To do
The answer must be every line of the data that holds the word "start".
(Data shown begins)
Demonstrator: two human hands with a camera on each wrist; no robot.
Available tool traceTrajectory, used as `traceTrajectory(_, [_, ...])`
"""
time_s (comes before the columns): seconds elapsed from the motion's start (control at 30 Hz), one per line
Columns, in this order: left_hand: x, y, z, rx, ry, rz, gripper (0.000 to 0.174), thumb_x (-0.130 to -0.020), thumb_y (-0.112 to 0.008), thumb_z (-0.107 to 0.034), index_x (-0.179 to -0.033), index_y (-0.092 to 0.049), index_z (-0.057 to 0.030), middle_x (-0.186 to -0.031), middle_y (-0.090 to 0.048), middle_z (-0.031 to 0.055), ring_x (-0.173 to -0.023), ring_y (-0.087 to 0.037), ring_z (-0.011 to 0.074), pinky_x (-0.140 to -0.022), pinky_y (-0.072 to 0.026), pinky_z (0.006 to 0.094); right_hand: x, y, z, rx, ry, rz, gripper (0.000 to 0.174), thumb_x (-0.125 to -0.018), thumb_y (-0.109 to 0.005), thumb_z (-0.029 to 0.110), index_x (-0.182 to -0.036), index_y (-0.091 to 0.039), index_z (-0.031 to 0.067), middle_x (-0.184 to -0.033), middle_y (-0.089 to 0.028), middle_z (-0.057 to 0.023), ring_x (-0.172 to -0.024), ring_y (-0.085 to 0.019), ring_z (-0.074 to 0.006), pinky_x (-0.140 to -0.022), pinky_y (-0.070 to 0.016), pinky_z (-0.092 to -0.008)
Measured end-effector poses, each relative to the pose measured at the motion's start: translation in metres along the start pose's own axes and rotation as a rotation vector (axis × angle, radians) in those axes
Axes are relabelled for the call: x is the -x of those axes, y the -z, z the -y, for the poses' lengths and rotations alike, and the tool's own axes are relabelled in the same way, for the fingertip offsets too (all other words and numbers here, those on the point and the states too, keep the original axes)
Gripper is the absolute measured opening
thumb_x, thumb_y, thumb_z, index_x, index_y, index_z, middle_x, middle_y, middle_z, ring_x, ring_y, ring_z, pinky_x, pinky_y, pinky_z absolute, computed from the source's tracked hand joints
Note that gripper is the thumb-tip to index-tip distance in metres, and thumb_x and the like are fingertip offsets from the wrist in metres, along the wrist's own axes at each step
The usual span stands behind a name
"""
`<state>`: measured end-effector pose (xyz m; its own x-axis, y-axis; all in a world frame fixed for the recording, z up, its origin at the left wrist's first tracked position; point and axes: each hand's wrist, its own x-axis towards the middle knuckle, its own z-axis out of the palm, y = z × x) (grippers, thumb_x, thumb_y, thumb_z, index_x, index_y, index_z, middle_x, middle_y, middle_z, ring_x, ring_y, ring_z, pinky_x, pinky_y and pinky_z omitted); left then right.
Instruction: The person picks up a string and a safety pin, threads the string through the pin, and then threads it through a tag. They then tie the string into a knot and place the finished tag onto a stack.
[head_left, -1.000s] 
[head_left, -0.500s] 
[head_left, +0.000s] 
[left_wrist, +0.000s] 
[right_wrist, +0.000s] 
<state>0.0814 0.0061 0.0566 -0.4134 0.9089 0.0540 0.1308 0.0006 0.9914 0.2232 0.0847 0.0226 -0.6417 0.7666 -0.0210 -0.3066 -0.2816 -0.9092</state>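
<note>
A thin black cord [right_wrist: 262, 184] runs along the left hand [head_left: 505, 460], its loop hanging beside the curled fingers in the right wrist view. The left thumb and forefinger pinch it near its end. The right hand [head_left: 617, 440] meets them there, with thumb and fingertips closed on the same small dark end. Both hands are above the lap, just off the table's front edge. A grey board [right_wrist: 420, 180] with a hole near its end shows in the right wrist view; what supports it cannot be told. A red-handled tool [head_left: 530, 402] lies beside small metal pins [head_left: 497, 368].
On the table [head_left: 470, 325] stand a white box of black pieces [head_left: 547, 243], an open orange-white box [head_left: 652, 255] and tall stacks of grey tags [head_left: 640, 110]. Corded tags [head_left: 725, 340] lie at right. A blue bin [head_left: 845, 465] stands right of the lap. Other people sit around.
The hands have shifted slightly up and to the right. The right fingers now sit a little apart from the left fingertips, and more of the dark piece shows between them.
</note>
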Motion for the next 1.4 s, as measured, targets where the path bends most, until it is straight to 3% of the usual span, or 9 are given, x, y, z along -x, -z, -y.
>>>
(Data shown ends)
Answer for this exercise
time_s (comes before the columns): seconds elapsed from the motion's start (control at 30 Hz), one per line
Measured end-effector poses, each relative to the pose measured at the motion's start: translation in metres along the start pose's own axes and rotation as a rotation vector (axis × angle, radians) in those axes

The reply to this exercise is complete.